Skimm took a deep breath. “Now,” he said, “here's the way we figured it. We need two tractor-trailers, big ones. They trial the armored car down 9, see, hanging back a little so when they get to the diner the first two guys are already inside. They pull in and they park on each side of the armored car, see, they bracket it like, so you can't look into the armored car from either side. Alma works it in the diner so that side is closed to be mopped, see, so there won't be any customers close enough to the windows on that side to be able to see what's going on. And the trailers stick back far enough so you'd have to be right behind the armored car to tumble to anything, you see what I mean? But nobody will anyway because right after the trailers come in our car parks right behind the trailers, facing across them, you see the way it works? Here, I'll show you.” Unnecessarily, he threw a U-shape, and explained.

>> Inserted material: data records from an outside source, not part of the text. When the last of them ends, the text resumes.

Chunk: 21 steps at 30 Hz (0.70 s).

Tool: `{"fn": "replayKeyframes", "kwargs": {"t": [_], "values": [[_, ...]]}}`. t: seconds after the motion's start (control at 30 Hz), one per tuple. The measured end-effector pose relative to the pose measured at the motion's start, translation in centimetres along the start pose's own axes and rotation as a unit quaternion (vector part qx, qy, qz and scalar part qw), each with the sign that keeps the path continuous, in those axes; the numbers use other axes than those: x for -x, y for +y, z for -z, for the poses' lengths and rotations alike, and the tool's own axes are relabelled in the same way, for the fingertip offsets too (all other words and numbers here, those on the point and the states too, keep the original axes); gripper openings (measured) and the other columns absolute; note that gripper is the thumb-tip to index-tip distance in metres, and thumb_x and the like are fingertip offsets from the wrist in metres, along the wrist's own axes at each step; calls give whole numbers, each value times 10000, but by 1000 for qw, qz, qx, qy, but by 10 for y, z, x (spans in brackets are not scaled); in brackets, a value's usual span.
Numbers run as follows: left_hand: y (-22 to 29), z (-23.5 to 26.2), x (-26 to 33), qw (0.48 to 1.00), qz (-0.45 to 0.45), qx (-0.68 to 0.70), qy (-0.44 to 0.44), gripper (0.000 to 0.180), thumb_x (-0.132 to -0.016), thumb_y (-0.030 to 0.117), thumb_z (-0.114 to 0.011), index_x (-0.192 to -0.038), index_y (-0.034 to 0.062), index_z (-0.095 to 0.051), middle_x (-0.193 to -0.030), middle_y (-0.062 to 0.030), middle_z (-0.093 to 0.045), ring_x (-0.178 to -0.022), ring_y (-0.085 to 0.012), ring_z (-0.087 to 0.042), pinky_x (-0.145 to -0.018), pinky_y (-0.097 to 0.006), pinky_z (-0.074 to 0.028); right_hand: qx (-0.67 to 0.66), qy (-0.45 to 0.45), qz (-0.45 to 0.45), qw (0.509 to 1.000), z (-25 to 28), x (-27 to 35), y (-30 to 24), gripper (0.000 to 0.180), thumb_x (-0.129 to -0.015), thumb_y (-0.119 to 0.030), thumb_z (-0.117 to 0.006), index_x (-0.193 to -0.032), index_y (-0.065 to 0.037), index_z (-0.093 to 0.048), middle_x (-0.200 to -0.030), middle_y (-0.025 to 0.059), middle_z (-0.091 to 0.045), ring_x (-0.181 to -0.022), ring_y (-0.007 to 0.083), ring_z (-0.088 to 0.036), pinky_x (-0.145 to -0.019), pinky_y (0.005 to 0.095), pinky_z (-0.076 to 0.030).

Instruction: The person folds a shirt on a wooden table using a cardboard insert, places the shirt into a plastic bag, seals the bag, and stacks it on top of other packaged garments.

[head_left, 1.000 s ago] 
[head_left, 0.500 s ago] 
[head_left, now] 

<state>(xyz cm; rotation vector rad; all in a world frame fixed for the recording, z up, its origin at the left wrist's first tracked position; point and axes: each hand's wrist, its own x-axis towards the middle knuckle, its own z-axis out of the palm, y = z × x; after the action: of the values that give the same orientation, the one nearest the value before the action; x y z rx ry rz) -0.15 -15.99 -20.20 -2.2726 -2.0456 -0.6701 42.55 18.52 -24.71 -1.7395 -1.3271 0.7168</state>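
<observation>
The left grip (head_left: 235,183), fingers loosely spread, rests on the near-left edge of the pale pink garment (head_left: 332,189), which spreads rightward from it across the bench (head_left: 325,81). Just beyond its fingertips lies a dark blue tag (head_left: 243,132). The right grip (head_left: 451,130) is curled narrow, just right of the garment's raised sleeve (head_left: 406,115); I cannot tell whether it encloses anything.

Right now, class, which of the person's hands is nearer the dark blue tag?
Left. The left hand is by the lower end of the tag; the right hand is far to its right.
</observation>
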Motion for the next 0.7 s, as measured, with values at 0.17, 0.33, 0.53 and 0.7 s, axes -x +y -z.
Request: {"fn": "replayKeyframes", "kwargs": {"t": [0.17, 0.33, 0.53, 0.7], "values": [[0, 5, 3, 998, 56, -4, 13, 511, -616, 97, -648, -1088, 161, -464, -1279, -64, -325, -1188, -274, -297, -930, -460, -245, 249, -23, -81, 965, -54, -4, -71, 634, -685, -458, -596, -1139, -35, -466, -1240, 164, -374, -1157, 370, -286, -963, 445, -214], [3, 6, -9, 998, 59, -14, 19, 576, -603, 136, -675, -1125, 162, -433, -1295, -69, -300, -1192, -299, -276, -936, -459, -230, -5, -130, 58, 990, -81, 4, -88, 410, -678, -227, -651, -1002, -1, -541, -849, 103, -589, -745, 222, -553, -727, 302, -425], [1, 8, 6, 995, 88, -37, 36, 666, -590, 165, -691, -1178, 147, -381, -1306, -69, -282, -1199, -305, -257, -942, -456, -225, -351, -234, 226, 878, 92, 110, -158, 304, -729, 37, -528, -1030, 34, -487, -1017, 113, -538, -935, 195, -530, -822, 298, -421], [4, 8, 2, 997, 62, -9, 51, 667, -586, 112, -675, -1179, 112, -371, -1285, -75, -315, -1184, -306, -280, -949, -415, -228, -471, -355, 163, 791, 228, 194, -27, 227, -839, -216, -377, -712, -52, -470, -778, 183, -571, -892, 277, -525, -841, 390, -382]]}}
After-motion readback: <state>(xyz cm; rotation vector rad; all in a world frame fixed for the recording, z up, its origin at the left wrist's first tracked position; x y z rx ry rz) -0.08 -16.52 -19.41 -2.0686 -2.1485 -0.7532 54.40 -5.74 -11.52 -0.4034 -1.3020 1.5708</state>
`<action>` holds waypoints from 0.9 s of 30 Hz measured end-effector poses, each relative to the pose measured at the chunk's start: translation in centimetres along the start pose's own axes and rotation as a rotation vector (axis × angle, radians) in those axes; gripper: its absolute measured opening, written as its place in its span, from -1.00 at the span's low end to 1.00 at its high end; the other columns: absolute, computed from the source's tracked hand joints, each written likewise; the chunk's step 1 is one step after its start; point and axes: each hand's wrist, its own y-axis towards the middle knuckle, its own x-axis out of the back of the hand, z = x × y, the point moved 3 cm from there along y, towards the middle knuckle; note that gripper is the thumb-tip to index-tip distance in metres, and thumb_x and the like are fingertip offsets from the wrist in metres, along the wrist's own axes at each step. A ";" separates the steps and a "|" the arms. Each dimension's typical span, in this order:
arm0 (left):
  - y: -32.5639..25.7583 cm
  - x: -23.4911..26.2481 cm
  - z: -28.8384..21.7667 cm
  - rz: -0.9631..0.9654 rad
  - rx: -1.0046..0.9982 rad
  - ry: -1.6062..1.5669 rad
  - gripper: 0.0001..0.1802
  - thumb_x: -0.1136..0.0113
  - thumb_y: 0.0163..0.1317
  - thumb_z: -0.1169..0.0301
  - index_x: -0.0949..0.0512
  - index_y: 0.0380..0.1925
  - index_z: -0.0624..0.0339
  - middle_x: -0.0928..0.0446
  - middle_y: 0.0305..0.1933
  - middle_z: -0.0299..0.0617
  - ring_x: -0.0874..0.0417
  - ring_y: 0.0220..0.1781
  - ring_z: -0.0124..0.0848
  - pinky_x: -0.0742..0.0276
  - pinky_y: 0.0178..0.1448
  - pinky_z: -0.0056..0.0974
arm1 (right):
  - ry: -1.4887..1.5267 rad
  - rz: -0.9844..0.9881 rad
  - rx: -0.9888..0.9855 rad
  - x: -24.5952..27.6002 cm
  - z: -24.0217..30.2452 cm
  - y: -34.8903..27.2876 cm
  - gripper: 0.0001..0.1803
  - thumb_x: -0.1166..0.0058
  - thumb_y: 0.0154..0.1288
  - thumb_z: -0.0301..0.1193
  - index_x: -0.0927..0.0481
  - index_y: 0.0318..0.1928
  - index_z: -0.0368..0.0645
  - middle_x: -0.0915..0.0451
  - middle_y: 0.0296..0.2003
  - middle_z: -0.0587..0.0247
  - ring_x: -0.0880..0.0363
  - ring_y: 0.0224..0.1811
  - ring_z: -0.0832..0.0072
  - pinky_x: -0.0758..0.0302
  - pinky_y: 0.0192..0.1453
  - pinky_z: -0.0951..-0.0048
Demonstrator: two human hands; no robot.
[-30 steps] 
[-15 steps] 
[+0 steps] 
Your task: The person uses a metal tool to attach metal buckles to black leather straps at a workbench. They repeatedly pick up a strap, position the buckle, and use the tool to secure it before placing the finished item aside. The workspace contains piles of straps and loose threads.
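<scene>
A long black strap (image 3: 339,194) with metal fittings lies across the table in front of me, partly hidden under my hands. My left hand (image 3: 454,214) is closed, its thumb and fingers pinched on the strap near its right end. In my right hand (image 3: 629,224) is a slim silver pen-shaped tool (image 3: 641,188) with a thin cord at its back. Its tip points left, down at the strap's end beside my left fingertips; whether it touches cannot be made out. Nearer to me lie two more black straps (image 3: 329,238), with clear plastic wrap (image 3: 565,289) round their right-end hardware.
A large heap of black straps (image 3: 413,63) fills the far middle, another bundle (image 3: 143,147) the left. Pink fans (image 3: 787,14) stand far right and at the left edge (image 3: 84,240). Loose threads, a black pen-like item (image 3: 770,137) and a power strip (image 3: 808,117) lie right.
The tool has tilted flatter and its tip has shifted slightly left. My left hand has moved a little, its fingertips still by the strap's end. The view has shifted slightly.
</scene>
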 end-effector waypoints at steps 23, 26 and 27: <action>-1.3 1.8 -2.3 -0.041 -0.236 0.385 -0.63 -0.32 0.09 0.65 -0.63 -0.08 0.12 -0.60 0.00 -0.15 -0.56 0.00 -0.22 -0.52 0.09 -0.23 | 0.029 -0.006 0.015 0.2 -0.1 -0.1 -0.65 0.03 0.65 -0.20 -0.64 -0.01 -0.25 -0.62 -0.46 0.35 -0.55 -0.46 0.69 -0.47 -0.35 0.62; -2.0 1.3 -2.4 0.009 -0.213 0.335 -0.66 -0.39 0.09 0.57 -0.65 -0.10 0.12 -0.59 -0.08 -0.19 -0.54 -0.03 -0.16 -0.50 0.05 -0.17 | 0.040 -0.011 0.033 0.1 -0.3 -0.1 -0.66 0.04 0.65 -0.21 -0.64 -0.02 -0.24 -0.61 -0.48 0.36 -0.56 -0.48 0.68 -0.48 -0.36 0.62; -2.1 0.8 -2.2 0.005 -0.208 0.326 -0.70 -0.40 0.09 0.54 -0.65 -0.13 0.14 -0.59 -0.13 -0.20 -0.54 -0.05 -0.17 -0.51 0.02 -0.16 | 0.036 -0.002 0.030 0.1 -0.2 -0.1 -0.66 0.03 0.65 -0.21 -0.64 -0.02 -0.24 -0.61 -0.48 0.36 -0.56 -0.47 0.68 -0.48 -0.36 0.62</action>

Parker waited through it, nodding, beginning to lose his patience. He didn't like the job with an amateur doing the fingering and five guys cutting up a fifty thousand dollar pie after the finger's ten percent and the bankroller's two-for-one were already taken out, and with the job already requiring two tractor-trailers and a car. And Skimm didn't even have them into the armored car yet.
Skimm finished his explanation and said, “Now, we've got two guys in the head, inside the diner. The driver and the guard always take a leak when they stop off there, it never misses, they're regular as clockwork. So they go in, and the two guys in there tap them and stow them away in a stall, see? And outside we got the other three, from the trucks and the car. They pump tear gas into the air vent on top of the cab—you know what that looks like? They got this thing on top—”
“I know what it looks like,” Parker said.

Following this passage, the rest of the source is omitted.